Assignment →
Copy every line of the records below where the word "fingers" occurs.
[Data for the task — start]
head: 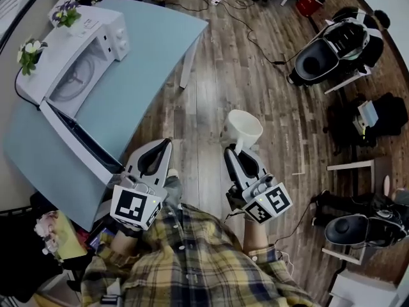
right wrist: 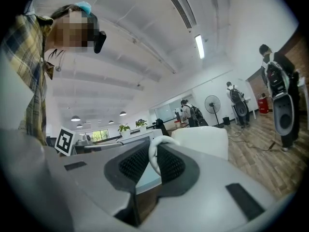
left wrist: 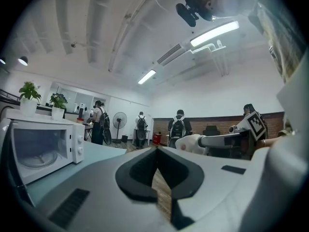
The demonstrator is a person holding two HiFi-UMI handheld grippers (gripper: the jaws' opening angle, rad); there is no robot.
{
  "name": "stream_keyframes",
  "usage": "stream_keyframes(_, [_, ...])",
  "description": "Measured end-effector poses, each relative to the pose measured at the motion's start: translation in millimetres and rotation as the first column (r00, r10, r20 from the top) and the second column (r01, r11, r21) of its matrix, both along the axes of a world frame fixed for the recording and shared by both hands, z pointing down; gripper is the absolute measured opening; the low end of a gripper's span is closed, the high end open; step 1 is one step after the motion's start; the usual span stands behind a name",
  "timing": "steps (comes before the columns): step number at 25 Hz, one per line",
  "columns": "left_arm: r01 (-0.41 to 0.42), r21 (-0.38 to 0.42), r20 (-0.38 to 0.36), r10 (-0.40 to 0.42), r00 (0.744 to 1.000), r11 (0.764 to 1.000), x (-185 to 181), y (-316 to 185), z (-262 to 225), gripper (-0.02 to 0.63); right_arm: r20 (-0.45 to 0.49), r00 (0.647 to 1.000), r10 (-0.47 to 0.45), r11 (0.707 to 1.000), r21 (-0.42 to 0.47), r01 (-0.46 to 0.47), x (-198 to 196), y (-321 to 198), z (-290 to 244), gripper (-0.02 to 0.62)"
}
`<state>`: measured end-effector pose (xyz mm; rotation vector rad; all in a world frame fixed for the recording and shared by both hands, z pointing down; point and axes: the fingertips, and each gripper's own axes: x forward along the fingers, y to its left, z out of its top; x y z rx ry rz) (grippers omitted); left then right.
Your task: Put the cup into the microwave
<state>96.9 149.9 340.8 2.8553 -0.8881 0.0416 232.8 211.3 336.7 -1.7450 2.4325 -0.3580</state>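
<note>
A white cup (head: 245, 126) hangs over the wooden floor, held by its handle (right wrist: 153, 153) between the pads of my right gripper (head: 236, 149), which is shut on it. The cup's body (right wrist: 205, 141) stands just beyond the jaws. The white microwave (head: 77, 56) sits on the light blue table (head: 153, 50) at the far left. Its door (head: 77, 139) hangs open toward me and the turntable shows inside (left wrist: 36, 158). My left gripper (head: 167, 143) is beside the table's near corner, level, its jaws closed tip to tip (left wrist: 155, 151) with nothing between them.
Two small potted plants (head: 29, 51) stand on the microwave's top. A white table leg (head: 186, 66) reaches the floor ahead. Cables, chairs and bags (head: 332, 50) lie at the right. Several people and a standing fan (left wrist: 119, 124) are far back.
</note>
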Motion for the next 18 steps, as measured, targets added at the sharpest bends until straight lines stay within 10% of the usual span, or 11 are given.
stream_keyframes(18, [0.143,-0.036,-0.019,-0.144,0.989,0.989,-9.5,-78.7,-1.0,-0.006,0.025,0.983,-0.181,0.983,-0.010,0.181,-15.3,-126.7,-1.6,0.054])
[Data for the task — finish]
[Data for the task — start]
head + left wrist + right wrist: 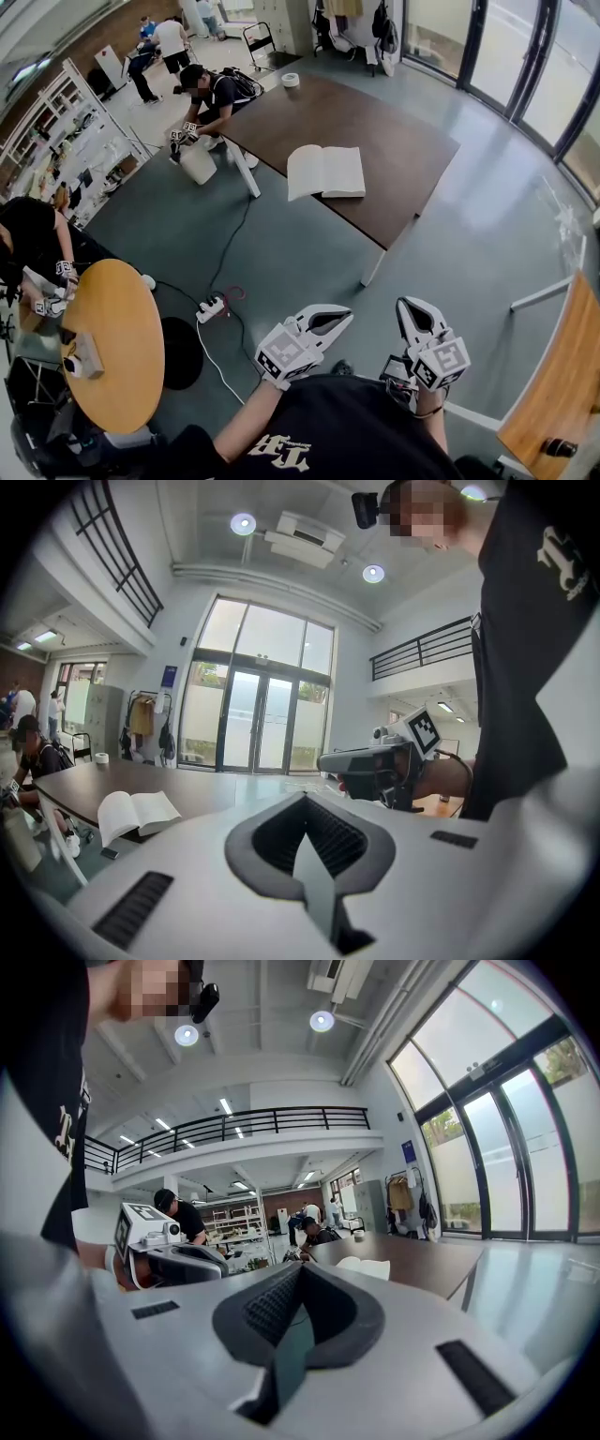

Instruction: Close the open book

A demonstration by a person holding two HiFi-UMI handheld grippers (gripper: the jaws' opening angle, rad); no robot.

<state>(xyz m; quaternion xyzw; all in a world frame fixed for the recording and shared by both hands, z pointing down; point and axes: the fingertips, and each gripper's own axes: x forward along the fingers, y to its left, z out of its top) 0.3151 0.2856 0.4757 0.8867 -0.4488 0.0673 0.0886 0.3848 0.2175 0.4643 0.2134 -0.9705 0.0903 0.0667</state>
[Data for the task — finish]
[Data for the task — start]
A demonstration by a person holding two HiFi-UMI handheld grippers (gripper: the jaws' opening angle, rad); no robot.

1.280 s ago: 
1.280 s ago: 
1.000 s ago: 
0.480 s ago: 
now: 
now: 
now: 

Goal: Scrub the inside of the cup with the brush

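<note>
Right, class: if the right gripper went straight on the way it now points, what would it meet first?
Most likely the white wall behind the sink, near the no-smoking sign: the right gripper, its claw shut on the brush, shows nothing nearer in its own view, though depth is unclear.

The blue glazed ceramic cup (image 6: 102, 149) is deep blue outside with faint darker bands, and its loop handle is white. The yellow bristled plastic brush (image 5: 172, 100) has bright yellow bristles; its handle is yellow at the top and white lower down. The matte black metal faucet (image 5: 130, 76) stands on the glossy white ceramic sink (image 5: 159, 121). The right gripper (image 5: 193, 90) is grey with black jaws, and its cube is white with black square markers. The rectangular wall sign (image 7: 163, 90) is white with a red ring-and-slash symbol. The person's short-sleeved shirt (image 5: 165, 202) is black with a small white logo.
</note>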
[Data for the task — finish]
Solution to the problem →
`<state>`: measured end-effector pose (xyz mm; rotation vector rad; all in a world frame fixed for the recording and shared by both hands, z pointing down; point and axes: the fingertips, and each gripper's own axes: x forward along the fingers, y to its left, z out of its top; x y z rx ry rz) (grippers omitted); left then right.
<state>(xyz m; quaternion xyzw; all in a world frame fixed for the recording and shared by both hands, z pointing down; point and axes: the fingertips, and each gripper's own axes: x forward along the fingers, y to its left, z out of its top) 0.3151 0.2856 0.4757 0.8867 -0.4488 0.0673 0.0886 0.3848 0.2175 0.4643 0.2134 -0.9705 0.0903 0.0667</state>

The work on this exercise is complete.